→ ACTIVITY: In the listing below, find every line with the string "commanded" and pull it out.

→ SUPPLIED INFORMATION:
* * * * * * * * *

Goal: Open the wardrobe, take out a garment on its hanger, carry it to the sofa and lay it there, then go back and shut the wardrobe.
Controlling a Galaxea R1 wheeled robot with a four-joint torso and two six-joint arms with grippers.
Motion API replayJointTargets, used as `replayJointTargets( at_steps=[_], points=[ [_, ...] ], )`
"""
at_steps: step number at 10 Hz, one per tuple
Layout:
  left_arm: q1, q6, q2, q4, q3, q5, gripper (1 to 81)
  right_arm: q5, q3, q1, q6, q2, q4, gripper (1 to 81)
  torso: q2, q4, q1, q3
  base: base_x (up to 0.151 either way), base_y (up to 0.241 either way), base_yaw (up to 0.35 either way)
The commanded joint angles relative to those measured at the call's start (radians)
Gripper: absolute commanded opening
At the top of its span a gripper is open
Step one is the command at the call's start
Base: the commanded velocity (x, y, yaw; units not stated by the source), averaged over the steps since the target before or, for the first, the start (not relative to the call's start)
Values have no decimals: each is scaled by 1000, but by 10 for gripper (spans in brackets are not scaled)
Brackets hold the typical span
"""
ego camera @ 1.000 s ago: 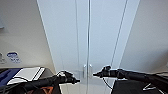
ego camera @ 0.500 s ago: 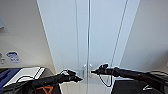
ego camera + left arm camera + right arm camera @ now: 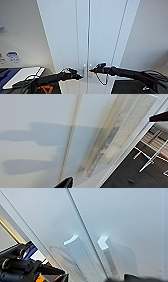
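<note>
The wardrobe (image 3: 87, 37) stands directly ahead, both doors closed — nothing of its inside visible. The left claw (image 3: 79, 76) and right claw (image 3: 91, 70) hover just beside the paired handles (image 3: 85, 255); whether either is spread or pressed together, I cannot tell.

Wardrobe (image 3: 87, 37) runs past the head view's top and bottom edges. Both gripper tips at the handles (image 3: 87, 69) blur out, finger state unreadable. Arms cut off at the edges.
</note>
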State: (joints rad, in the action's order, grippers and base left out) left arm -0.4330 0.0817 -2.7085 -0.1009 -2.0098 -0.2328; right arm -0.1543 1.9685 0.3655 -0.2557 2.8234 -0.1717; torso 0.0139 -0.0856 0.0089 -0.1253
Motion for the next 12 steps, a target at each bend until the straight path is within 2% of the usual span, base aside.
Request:
replayJointTargets(
  at_steps=[1, 8, 12],
  points=[
    [171, 1, -31, -5, -24, -11, 811, 5, 47, -170, -2, 50, 11, 811, 0, 0, 0, 0, 0, 0, 0],
    [174, 1, -182, -25, -182, -19, 811, 21, 249, -174, 10, 178, 3, 811, 0, 0, 1, -1, 0, 0, 0],
    [174, -5, -303, -25, -349, -2, 811, 22, 234, -177, 6, 181, 8, 811, 0, 0, 1, -1, 0, 0, 0]
  ],
)
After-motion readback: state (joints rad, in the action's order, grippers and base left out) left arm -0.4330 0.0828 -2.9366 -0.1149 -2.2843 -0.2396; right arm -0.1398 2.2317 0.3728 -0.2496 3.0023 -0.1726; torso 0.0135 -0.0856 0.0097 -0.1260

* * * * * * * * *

→ RESULT OF THE EXERCISE:
The commanded joint angles relative to those measured at the call's start (radians)
Gripper: absolute commanded opening
Base: the commanded velocity (x, y, yaw; units not stated by the source), averaged over the steps since the target before or, for the first, the start (not relative to the call's start)

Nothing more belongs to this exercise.